John 3:17 reads, “Indeed, God did not send the Son into the world to condemn the world, but in order that the world might be saved through him.” That reading is from the New Revised Standard Version of the Holy Bible. Listen to this rendition from Today’s English Version: for God did not send his Son into the world to be its judge, but to be its Savior.” So is Jesus our Savior or our judge?

As we reflect on these questions, some of you may conclude that Jesus is our Savior. What’s the issue? Jesus came to help put the world right again, didn’t he? Others of you may decide that he is both, Savior and judge. Does not the cross of Jesus Christ represent both God’s judgment and God’s grace? Doesn’t salvation come in the midst of judgment? A few of you may ascertain that Jesus is our judge. Jesus in his holiness simply points a condemning finger at us telling us how bad we really are. Didn’t Jesus say, “I came into this world for judgment?

So, some of us at least, agree with our text for this message that Jesus came into the world to be our Savior, not our judge. Indeed, the message of Christian salvation is that Jesus came into the world to show God’s love and to call all to faith in him. For those who respond in faith to God’s love in Jesus Christ, life with the Eternal One is their reward.

Most of us believe that this is the message of our faith. However, how many of us really believe it? How many of us actually trust that God loves us and accepts us unconditionally, warts and all? The truth is that many of us struggle with God’s love for us. There are at least two reasons for our struggle.

The first struggle comes from a belief that many of us carry deep within the psyche. It goes something like this: Everything must be paid for. For twenty centuries the church has proclaimed the message of salvation, grace, and God’s forgiveness to a humanity oppressed with guilt. How then is it that even among the most fervent believers there are so few whose lives are filled with joy and freedom? The problem is that deeply engraved on every human heart is the idea that everything must be paid for. Salvation must be earned. At some level or another, we believe that salvation is something we must achieve.

Many of us struggle with the idea of Jesus taking care of all our sins at the cross. It seems impossible to us that God could remove all our guilt without our having to pay something or do something. Dr. Paul Tournier, a Swiss psychiatrist, has written in his book Guilt and Grace, “The notion that everything has to be paid for is very deep-seated and active within us, as universal as it is unshakable by logical argument.” The sad truth is that the very people who long so for love and acceptance have the greatest difficulty affirming God’s unconditional acceptance in Jesus Christ. To them God’s love and grace are too simple a solution for a life bogged down in sin and guilt.

Many of us believe in the forgiveness of sins. However, deep down in the depths of being our own sin and guilt gnaw at us. We fail to appropriate God’s grace and forgiveness to our whole sinful condition at the very deepest levels of our being.

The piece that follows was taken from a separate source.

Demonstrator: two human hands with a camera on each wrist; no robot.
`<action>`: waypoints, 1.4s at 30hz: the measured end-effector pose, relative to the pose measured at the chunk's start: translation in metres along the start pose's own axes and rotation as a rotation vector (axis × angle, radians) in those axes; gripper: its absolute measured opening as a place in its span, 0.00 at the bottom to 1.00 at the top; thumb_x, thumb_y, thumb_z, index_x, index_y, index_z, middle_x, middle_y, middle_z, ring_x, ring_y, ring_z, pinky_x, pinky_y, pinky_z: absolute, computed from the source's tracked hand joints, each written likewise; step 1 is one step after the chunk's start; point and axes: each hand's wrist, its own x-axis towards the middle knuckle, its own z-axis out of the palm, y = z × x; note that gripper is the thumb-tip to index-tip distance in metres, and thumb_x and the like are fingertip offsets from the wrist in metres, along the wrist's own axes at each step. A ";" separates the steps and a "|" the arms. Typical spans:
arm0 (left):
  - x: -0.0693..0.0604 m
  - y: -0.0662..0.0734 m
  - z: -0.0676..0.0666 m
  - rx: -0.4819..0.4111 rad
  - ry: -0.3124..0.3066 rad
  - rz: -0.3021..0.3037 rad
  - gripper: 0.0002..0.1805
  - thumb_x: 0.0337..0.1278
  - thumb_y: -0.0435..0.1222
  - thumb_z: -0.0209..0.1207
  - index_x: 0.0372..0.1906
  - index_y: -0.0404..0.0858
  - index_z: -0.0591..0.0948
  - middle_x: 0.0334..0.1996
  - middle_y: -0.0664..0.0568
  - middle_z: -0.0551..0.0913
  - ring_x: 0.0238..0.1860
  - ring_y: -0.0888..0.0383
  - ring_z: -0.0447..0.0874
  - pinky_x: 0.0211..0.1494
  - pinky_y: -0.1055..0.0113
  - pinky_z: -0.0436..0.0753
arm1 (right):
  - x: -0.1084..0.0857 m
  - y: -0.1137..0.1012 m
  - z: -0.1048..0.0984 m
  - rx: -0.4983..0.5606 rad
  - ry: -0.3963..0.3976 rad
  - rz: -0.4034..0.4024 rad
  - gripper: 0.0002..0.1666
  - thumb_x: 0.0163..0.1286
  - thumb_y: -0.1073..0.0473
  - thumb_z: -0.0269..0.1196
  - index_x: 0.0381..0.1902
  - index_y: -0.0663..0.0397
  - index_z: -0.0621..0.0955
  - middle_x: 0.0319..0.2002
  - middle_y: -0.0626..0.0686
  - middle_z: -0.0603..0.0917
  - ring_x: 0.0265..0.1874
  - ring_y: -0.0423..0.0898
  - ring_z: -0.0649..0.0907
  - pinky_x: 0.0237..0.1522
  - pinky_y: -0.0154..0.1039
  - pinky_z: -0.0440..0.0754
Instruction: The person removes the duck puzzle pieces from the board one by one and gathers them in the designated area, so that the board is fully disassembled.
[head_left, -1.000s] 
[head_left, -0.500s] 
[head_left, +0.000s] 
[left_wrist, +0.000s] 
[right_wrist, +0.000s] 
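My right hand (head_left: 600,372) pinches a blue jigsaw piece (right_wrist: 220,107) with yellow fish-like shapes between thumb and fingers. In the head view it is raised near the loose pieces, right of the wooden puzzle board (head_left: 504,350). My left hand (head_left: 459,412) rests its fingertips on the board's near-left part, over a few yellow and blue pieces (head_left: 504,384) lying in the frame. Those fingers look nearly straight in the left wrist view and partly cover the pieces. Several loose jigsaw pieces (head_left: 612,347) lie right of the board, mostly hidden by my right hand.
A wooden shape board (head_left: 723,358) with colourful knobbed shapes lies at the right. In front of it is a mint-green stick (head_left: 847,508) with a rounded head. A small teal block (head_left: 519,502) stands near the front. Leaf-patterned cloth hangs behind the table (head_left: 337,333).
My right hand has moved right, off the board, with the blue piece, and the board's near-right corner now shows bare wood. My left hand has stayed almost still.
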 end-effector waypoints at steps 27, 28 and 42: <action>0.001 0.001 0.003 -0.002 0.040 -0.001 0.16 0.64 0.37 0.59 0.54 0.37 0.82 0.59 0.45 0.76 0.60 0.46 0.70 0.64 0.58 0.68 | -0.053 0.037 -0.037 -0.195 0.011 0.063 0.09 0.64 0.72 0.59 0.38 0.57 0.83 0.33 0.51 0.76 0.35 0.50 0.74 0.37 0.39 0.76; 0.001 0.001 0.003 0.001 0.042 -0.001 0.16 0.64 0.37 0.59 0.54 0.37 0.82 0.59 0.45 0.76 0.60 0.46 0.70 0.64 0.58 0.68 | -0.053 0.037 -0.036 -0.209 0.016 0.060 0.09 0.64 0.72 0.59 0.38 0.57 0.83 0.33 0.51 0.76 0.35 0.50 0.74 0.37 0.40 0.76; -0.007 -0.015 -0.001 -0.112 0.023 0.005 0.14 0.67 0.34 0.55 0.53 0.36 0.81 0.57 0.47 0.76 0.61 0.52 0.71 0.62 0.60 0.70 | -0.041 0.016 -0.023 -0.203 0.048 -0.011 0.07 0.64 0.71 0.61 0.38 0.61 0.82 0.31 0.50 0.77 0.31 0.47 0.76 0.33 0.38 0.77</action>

Indeed, we believe and act as if somehow we must earn or achieve our salvation. We operate as if God’s grace can’t do it alone. We act as if our works, our achievements are more important than or just as important as our faith. Faith alone in the saving grace of God is simply not enough for us. Some of us try to earn our salvation through becoming famous. Others of us try to save a fortune and secure our salvation through wealth. Still others of us seek salvation through power over others. Some of us believe we can earn God’s grace through doing good in behalf of others. Still others of us contend that devotion to family or to nation will earn us our salvation. Some of us assume striving for holiness will make us good in the eyes of God and bring us the reward of eternal salvation. Others of us maintain that our practices of Christian piety will make us right with God.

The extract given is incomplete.